If you have been scrolling through social media the past few days, you would have realised that your friends have been posting weird screenshots of messages against a teal background and asking who has been sending them. These messages range from cute to downright weird, as the cover of anonymity makes a person bolder since they can say whatever they want. Sort of like those keyboard warriors lurking all over the internet, eh!
Sarahah is defined as a messaging app that allows other people to leave you a feedback, anonymously. It was originally meant to collect “honest, constructive feedback” but it soon evolved into people making funny jokes, heartwarming compliments, weird comments and sometimes even confessions of love. FYI, the love confession doesn’t work well if they don’t know who you are though!
The app that was created by Zain al-Abidin Tawfiq, a Saudi Arabian, has already been a global hit despite users not having any way to reply to the commenters at all. However, while the app is completely free to use, it seems that users who download the app are indirectly paying for it in another way, by giving access to their contacts through Sarahah.
This was first spotted by the Intercept who reported that Zachary Julian, a senior security analyst at Bishop Fox, discovered that the app uploaded all our digital address book into their servers.

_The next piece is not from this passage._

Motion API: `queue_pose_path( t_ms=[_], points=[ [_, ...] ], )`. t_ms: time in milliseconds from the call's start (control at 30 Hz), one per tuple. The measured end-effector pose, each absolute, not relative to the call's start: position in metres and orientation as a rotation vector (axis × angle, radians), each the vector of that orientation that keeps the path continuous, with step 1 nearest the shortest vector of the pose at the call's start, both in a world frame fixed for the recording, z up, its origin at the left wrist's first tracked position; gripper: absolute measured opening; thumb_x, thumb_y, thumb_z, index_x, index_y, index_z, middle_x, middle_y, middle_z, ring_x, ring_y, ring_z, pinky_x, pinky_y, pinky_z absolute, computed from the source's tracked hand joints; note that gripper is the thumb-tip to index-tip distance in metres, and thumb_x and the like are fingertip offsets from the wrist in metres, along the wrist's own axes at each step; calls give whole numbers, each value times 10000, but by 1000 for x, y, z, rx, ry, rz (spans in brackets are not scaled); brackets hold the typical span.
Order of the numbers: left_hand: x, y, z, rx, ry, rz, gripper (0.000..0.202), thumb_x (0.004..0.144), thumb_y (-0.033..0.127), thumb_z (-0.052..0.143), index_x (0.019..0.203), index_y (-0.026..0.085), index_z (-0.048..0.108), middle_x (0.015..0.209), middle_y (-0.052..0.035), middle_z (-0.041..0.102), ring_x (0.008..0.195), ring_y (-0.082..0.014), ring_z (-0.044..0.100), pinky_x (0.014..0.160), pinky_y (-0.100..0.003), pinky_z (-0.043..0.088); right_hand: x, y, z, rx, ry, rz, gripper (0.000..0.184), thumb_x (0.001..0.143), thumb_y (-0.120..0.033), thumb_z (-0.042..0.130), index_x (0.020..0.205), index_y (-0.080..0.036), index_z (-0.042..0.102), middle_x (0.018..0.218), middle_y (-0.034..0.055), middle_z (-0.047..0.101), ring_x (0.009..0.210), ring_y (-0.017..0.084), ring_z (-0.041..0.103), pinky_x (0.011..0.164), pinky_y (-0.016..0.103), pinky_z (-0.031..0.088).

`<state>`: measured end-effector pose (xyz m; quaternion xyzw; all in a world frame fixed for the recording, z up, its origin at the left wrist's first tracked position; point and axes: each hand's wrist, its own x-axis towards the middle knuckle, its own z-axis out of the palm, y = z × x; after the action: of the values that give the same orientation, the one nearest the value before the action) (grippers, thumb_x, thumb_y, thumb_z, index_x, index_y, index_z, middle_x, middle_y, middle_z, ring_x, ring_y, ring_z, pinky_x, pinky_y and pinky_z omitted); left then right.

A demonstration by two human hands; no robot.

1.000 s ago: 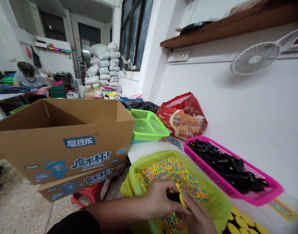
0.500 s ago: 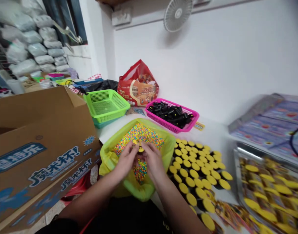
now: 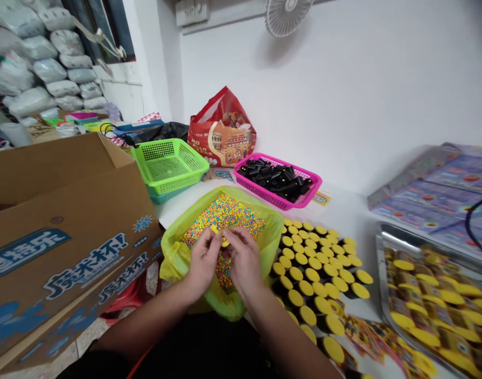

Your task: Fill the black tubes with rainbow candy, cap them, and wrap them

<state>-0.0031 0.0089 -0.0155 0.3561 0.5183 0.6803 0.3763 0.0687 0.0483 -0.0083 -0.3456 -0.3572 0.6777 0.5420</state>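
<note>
Above coloured beads [image 3: 221, 216], left hand [image 3: 203, 261], right hand [image 3: 244, 261], still pinching a yellow disc [image 3: 224, 242]

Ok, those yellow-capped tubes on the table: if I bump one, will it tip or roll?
Probably tips easily: the yellow-capped tubes stand on end, tall for their base, and packed close, so one may knock its neighbours. Once down it will likely roll, since the bare black tubes in the pink basket lie on their round sides.
</note>
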Motion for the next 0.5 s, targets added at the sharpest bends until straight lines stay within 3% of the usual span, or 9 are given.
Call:
queue_pose_path(
  t_ms=[200,333,500],
  points=[
    [-9,12,-14,769,1212,1594,500,774,684,619,750,210,462,520,76,464,407,-69,391,408,-208,276,66,54,-16,-932,-825,1681,348,660,-479,758,705,-223,527,520,-72,483,406,98,406,389,236,313],
    [-19,11,-12,692,1205,1438,521,783,722,566,798,202,521,451,65,489,331,-78,407,344,-201,225,72,61,-14,-936,-960,1945,393,715,-583,640,655,-209,534,468,-19,530,357,108,410,350,237,249],
    [-27,10,-8,835,1127,1302,469,664,558,790,750,187,517,493,39,579,329,-55,406,339,-187,184,73,67,-18,-1018,-945,2098,406,707,-594,626,621,-209,528,403,-33,475,324,106,383,337,230,222]
  ],
)
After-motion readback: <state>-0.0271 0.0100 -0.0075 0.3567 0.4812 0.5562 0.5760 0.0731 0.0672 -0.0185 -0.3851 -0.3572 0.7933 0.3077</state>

Using a monitoring software, Julian managed to catch Sarahah uploading all the details and said, “As soon as you log into the application, it transmits all of your email and phone contacts stored on the Android operating system.” It happens for the iOS system as well.
When the news was first exposed, Sarahah’s founder did not make any comments but later he tweeted that they did indeed have this feature, which was intended for a “planned ‘find your friends’ feature”. He also told Intercept that, “the feature was stymied by ‘technical issues’ and that a partner, whom he has since stopped working with, was supposed to remove it from the app but ‘missed that’.”

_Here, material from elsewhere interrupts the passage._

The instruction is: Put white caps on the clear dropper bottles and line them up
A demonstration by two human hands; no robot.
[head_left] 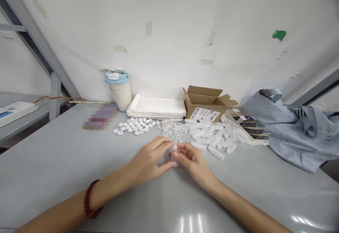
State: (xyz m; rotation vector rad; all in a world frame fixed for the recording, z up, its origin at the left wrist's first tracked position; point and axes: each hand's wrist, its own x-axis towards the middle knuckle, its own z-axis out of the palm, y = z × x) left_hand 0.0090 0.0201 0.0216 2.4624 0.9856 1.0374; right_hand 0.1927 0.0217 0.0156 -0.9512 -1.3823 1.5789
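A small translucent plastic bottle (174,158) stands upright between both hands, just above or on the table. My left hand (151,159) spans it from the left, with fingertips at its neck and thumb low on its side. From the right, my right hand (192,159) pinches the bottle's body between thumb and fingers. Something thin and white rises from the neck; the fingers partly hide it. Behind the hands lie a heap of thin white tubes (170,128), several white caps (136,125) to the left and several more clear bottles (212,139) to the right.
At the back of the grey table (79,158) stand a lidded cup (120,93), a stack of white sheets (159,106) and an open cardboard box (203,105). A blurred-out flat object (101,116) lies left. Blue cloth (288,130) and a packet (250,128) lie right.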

He has since claimed that they do not store any of these information on their servers. While there have been instances where the app asks for permission to access your contacts, it is unclear what is the purpose as it does not need to access your address book at all. Luckily, you can still use the app even if you deny access to contacts!
According to Threat Post, Tawfiq has since vowed that he would remove this feature in the app’s next update, however, it is still unclear when the next scheduled update will be but they did mention somewhere in early September. Don’t fret if you really want to use this app because they have a website version that doesn’t require any access to contacts at all.
So, remember to check your privacy settings when you download a new app!